Hoffnungsvoll stimmte die Neurologen darüber hinaus eine Arbeit zur Zelltransplantation bei fünf Patienten mit Huntingtonscher Erkrankung. Hier wurden fetale Zellen des Striatums stereotaktisch in die entsprechenden Kerngebiete im Gehirn der Patienten implantiert. Drei dieser Patienten profitierten deutlich von der Behandlung, bei zweien verschlechterten sich jedoch die Symptome. Bei einem der Patienten, der ein halbes Jahr nach der Transplantation Selbstmord begangen hatte, konnten zu diesem Zeitpunkt unreife Nervenzellen in der Transplantatregion nachgewiesen werden. Das könnte ein Hinweis sein, dass dort tatsächlich Regenerationsprozesse ablaufen.

"Trotz dieser viel versprechenden Daten stehen wir weiterhin erst am Übergang vom Experiment zur klinischen Anwendung. Von einer Stammzelltherapie für Patienten mit ZNS-Erkrankungen können wir zum jetzigen Zeitpunkt noch nicht reden", sagte Nikkhah. Immerhin steht die nächste große klinische Studie vor der Tür. Mit Geld der Europäischen Union soll bereits im kommenden Jahr die auf fünf Jahre angelegte multizentrische Studie TRANSEURO starten, bei der es um die Parkinson-Therapie geht. Hier sollen nicht ausschließlich, aber auch Stammzellen genutzt werden.

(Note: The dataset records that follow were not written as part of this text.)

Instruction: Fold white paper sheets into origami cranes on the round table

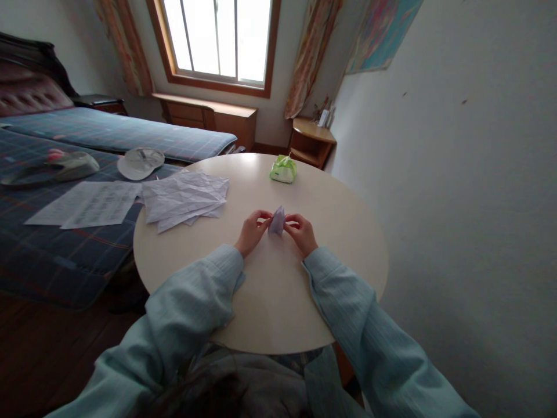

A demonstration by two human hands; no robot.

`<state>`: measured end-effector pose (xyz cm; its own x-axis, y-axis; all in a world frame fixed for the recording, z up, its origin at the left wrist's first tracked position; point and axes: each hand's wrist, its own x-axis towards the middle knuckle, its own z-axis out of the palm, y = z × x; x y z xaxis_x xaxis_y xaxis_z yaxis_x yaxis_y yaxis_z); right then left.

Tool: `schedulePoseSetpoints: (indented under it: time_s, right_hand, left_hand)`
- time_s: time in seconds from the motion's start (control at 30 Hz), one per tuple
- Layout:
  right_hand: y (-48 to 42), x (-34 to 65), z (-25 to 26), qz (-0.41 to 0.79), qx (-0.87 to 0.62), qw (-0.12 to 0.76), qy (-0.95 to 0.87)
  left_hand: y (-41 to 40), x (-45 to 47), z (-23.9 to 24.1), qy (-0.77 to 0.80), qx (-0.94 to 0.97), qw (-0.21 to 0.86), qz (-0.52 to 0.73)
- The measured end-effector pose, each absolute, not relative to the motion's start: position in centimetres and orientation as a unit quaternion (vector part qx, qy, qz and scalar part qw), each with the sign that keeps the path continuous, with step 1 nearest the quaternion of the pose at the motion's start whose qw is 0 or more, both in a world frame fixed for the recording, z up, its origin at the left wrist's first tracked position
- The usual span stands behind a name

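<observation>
A small piece of folded white paper (pixel 277 221) stands upright over the middle of the round table (pixel 348 244), its top coming to a point. My left hand (pixel 253 231) pinches its left side between thumb and fingers. On the opposite side, my right hand (pixel 301 232) pinches the paper in the same way. The fingertips partly cover both edges of the paper. Whether its lower end touches the tabletop, I cannot tell.
Creased paper sheets (pixel 185 197) are piled at the table's left edge. A green tissue pack (pixel 283 169) sits at the far side. Left of the table, printed sheets (pixel 98 204) and a white cap (pixel 140 162) lie on a bed (pixel 65 267). A wall (pixel 470 220) rises on the right.
</observation>
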<state>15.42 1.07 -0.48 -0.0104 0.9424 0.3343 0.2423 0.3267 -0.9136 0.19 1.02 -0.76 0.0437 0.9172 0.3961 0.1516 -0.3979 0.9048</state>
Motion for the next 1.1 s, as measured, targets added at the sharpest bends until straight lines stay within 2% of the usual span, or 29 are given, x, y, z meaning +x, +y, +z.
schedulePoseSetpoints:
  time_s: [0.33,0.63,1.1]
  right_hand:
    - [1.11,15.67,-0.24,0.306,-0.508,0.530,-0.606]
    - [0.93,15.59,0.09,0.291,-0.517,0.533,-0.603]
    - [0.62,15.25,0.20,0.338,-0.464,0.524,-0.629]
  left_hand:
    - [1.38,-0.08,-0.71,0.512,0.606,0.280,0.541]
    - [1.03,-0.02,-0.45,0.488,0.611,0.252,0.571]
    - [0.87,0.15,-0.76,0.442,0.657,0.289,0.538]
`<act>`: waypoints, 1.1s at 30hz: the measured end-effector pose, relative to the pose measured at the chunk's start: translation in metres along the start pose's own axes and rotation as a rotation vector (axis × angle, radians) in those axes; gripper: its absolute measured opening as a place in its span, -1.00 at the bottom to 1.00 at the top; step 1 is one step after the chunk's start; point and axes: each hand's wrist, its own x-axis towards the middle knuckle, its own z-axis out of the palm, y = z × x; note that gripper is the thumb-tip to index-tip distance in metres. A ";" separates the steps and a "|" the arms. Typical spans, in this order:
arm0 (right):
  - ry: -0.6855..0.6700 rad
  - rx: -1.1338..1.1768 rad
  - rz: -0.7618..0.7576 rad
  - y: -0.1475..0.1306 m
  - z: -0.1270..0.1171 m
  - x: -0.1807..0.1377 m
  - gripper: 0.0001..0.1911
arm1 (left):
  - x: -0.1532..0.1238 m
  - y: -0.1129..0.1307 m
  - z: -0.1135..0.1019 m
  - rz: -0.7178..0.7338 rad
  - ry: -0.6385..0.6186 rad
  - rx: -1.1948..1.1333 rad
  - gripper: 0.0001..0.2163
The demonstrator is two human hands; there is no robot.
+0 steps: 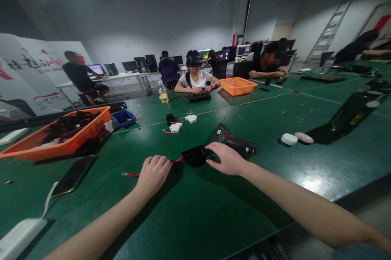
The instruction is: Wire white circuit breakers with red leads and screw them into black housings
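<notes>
My left hand (155,172) is closed around a red cable (132,175), whose metal ring end sticks out to the left. The cable runs right to a small black box-shaped housing (194,156) just above the green table. At the housing's right end, my right hand (226,158) has thumb and fingers apart, with the fingertips at or very near its edge; whether they touch is hard to tell. Right behind that hand lies a black cordless drill (233,139). Farther back are white connector pieces (176,127) with red leads and a small black part (170,119).
On the left stand an orange basket (100,114) of black parts and a blue bin (126,117). A phone (73,176) and white power strip (23,235) lie nearer. To the right are earbud cases (288,139) and a dark bottle (351,109). Co-workers sit across the table.
</notes>
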 end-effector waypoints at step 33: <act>0.107 0.105 0.034 0.016 0.008 0.004 -0.78 | -0.004 0.016 -0.012 0.352 0.123 -0.390 -0.87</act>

Als interessant könnten sich auch ganz andere Therapieansätze erweisen, bei denen nicht Zellen transplantiert werden, sondern im Gehirn ohnehin vorhandene neuronale Vorläuferzellen aktiviert werden sollen. Eine solche indirekte Zelltherapie hätte unter anderem den Vorteil, dass man sich keine Gedanken über immunologische Abstoßungsreaktionen bei den betreffenden Patienten machen müsste.

Professor Jürgen Winkler von der Abteilung Molekulare Neurologie am Universitätsklinikum Erlangen berichtete über eigene Arbeiten, bei denen er die Wachstumsfaktoren EGF und FGF-2 infundiert hat, um die adulte Neurogenese zu stimulieren. Dadurch kam es zur Einwanderung hirneigener Stammzellen in die für Parkinson relevanten Kerngebiete. Die Hoffnung ist, dass dadurch die Selbstheilung des Gehirns angestoßen und unterstützt wird.